§ **PROBLEM TO SOLVE**: Only the lines from the one with "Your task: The" to the end of the data below should be given again, exactly, with both ends included and pictures omitted.
===
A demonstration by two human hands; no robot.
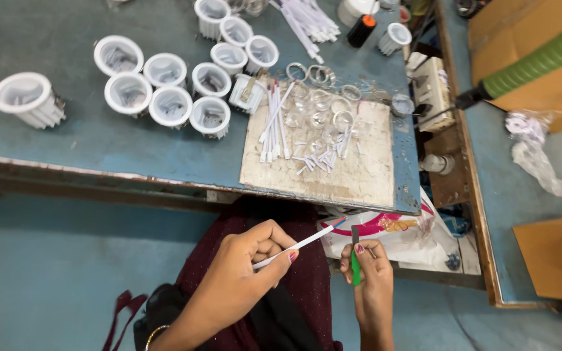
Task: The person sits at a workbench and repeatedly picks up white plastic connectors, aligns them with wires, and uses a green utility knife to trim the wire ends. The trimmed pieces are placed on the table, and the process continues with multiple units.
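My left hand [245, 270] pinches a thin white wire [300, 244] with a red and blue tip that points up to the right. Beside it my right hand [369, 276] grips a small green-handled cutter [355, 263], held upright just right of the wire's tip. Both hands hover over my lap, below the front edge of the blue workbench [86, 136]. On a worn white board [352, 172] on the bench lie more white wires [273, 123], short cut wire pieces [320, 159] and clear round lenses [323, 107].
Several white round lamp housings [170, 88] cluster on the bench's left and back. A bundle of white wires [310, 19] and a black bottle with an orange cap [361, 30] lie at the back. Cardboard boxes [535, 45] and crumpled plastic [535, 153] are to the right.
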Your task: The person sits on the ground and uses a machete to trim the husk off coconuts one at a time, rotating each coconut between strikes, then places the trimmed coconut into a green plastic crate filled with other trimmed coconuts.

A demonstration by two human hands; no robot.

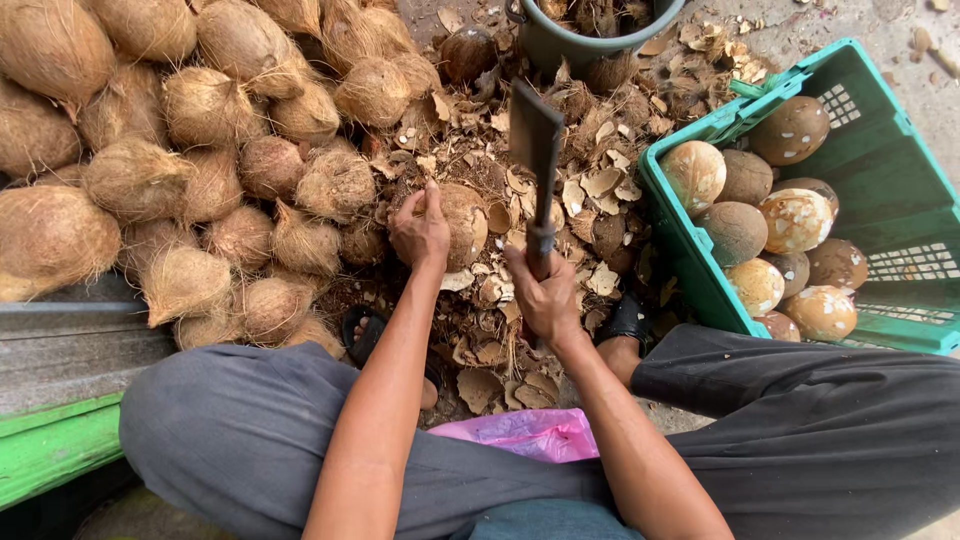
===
§ **ANSWER TO THIS EXERCISE**:
Your task: The person sits on the ground and uses a machete to trim the husk off coconuts one at a time, rotating each coconut between strikes, then places the trimmed coconut into a green plastic crate filled with other trimmed coconuts.

A demonstration by two human hands; no robot.

What this exercise needed has been supplied.